Vouloir être admiré, faire carrière, s'imposer, prendre le dessus sur quelqu'un d'autre, perçu comme un rival ou un ennemi, sont des tendances si naturelles et spontanées qu'elles pourraient se résumer à une volonté légitime d'exister et de tracer son chemin. D'ailleurs, une certaine réussite dans ce domaine suscite presque toujours de l'admiration, malgré les moyens, pas toujours édifiants ou honnêtes, employés. Ce qui compte est le résultat final, d'autant plus pour les personnes qui ne s'embarrassent pas trop de scrupules moraux pour parvenir à leurs fins. Comme le souligne l'auteur, la psychanalyste Claire-Lucie Cziffra, en citant des paroles de Friedrich Nietzsche, tout l'art du pervers n'est pas, dans un premier temps de semer le doute, car cette phase préliminaire, bien qu'elle existe, est très évanescente, non, la vraie force est sa capacité assez extraordinaire de transformer le mal en bien et de faire en sorte d'en convaincre les autres. Sans cette disposition, la perversion elle-même n'existerait pas. 

Pour que cela marche si bien, il faut cependant qu'une faille existe en chaque homme qui lui fasse croire non seulement que le contraire du bien puisse être encore le bien, mais qu'il soit tenté d'explorer cette voie de traverse, donc de devenir un complice. Une caractéristique que l'auteur met en évidence et qui doit conduire tout observateur neutre à se méfier de trop abonder dans le sens des victimes du pervers, sans faire l'effort d'aborder leur inclination à se laisser séduire et même à participer. 

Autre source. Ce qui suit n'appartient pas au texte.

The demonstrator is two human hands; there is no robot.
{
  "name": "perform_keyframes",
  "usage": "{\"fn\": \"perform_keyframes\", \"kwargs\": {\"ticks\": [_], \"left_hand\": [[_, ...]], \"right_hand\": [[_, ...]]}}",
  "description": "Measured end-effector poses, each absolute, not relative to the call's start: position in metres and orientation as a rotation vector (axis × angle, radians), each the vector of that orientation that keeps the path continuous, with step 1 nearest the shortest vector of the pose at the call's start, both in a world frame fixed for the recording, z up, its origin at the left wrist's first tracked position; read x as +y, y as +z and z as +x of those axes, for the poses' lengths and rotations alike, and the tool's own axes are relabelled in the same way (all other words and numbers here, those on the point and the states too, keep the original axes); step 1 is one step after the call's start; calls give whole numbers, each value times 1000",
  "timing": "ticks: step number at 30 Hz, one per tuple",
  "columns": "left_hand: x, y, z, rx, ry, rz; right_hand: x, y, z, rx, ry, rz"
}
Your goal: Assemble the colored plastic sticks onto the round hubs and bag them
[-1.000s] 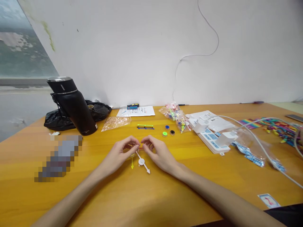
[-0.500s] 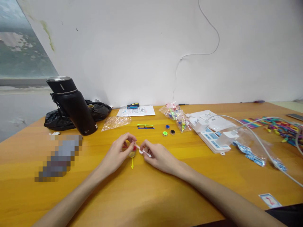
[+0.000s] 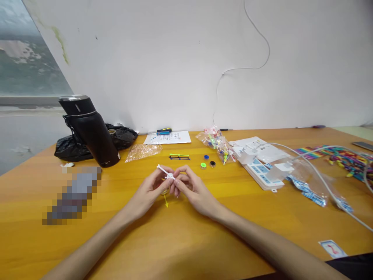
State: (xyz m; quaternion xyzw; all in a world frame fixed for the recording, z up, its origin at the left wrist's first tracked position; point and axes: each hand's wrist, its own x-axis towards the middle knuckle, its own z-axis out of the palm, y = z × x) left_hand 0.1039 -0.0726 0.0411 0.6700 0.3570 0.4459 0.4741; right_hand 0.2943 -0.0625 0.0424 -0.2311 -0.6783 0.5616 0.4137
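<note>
My left hand (image 3: 150,190) and my right hand (image 3: 194,188) meet fingertip to fingertip over the middle of the wooden table (image 3: 180,241). Between them they pinch a small white plastic arrow piece with a round hub (image 3: 166,173), its shaft sticking up to the left. A yellow arrow piece (image 3: 166,201) pokes out below the fingers; its upper end is hidden by them. Beyond my hands lie green and blue arrow sticks (image 3: 178,156) and three small discs, green (image 3: 203,165), blue (image 3: 206,156) and black (image 3: 212,163).
A black flask (image 3: 89,130) and a black bag (image 3: 121,136) stand at the back left. A paper sheet with a screwdriver (image 3: 166,136), clear bags of coloured parts (image 3: 217,144), a white power strip with cables (image 3: 258,167) and coloured strips (image 3: 344,157) fill the back and right.
The white arrow piece lay on the table a second ago. My hands have picked it up and raised it between the fingertips, turning it so the shaft points up to the left.
</note>
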Motion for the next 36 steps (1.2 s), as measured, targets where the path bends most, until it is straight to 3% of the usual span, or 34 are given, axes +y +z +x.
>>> {"fn": "perform_keyframes", "kwargs": {"ticks": [4, 14, 36], "left_hand": [[-74, 46, 102, 1007, 1059, 1856], [-84, 51, 102, 1109, 899, 2268], [-89, 42, 112, 967, 843, 1910]], "right_hand": [[-63, 42, 296, -1771, 1350, -697], [-70, 48, 298, -2166, 676, -1030], [-68, 38, 297, -2276, 673, -1021]]}}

« La perversion provoque des ondes qui s’élargissent de plus en plus, jusqu’à contaminer tout l’environnement, brouillant rôles et places. Le prédateur est lui-même fragile, et dans une relation duelle chacun peut être en même temps prédateur et victime de l’autre. » Claire-Lucie Cziffra 

Le livre de Claire-Lucie Cziffra a le grand mérite d’offrir un éclairage plus nuancé à  la classique relation bourreau-victime. Ce qui devrait conduire le lecteur à tordre le cou à certaines idées reçues et à certains amalgames funestes.